Problem>
Leave the pictures out and repeat the rest of the data below exactly.
Listed records Start Marker
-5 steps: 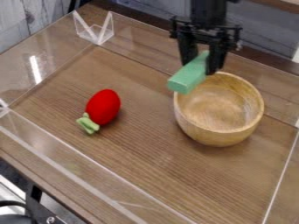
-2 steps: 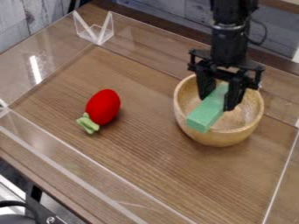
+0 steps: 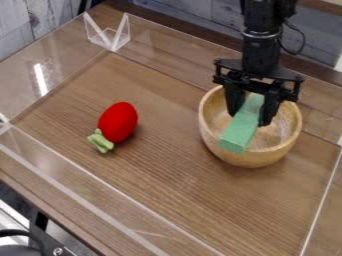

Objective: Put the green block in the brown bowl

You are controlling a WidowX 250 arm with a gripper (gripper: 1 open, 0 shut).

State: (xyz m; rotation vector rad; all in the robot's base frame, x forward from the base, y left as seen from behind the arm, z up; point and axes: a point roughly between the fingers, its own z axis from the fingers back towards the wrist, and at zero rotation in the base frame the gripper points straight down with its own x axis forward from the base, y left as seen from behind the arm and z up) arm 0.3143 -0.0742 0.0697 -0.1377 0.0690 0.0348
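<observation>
At the far left, the clear acrylic wall [image 3: 40, 75] of a low see-through enclosure runs up toward eleven o'clock, where a small folded clear plastic stand [image 3: 107, 33] sits just outside the back corner. The enclosure rests on a wooden tabletop [image 3: 160, 190] with dark brown grain running across it. At about nine o'clock from the middle of the view lies a red ball-like toy [image 3: 119, 120], with a short pale green stub [image 3: 100, 143] touching its lower left end; both lie flat on the wood, well apart from everything else. Moving right, at roughly three o'clock, stands the brown bowl [image 3: 214, 140], a round light wooden bowl with a thick rim, upright on the tabletop. Inside its rim hangs the green block [image 3: 242, 131], a flat light-green bar tilted steeply, its lower end down near the bowl's inner floor toward seven o'clock and its upper end rising toward one o'clock. The black gripper [image 3: 257, 98] points straight down over the bowl from twelve o'clock, its fingers [image 3: 229, 92] spread either side of the bar's upper part and clamped on it, so the block is held within the bowl's opening; whether its lower tip touches the bowl's floor cannot be told.
</observation>
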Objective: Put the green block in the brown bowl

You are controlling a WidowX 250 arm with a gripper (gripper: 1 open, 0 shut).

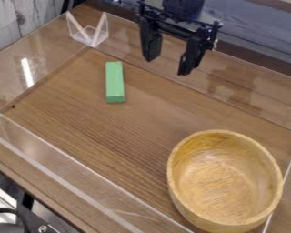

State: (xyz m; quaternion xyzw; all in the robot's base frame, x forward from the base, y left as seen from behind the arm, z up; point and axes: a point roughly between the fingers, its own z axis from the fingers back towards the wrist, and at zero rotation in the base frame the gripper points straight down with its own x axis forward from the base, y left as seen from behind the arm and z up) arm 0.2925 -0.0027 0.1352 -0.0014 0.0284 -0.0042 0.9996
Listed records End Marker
Answer to this problem>
-5 steps: 
-2 steps: 
+0 steps: 

Objective: Put the green block in the brown bowl

You are controlling a WidowX 250 arm with a gripper (gripper: 1 open, 0 shut).

State: (xyz m; rotation vector rad; all in the robot's base frame, x forward from the base, y left as seen from behind the arm, z up; point and axes: a point roughly between the fingers, its own z axis from the fingers back towards the wrist, and at zero rotation in the base frame the gripper points straight down with its own x axis forward from the base, y left as seen from behind the arm and z up) arm 0.3143 -0.0742 0.0697 -0.1377 0.0690 0.0348
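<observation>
At the far left, the clear acrylic wall [image 3: 40, 75] of a low see-through enclosure runs up toward eleven o'clock, where a small folded clear plastic stand [image 3: 107, 33] sits just outside the back corner. The enclosure rests on a wooden tabletop [image 3: 160, 190] with dark brown grain running across it. At about nine o'clock from the middle of the view lies a red ball-like toy [image 3: 119, 120], with a short pale green stub [image 3: 100, 143] touching its lower left end; both lie flat on the wood, well apart from everything else. Moving right, at roughly three o'clock, stands the brown bowl [image 3: 214, 140], a round light wooden bowl with a thick rim, upright on the tabletop. Inside its rim hangs the green block [image 3: 242, 131], a flat light-green bar tilted steeply, its lower end down near the bowl's inner floor toward seven o'clock and its upper end rising toward one o'clock. The black gripper [image 3: 257, 98] points straight down over the bowl from twelve o'clock, its fingers [image 3: 229, 92] spread either side of the bar's upper part and clamped on it, so the block is held within the bowl's opening; whether its lower tip touches the bowl's floor cannot be told.
</observation>
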Objective: Put the green block in the brown bowl

You are controlling a WidowX 250 arm with a gripper (gripper: 1 open, 0 shut).


State: (xyz m; quaternion xyzw; all in the robot's base frame, x forward from the base, y left as seen from behind the arm, z up; point and axes: a point roughly between the fingers, its own z axis from the fingers back towards the wrist, and at zero rotation in the base frame the gripper points straight down with its own x axis forward from the base, y left as seen from behind the arm and z up) arm 0.2925 -0.0027 0.1352 -0.0014 0.0284 -0.0042 0.9996

With that, the output is complete.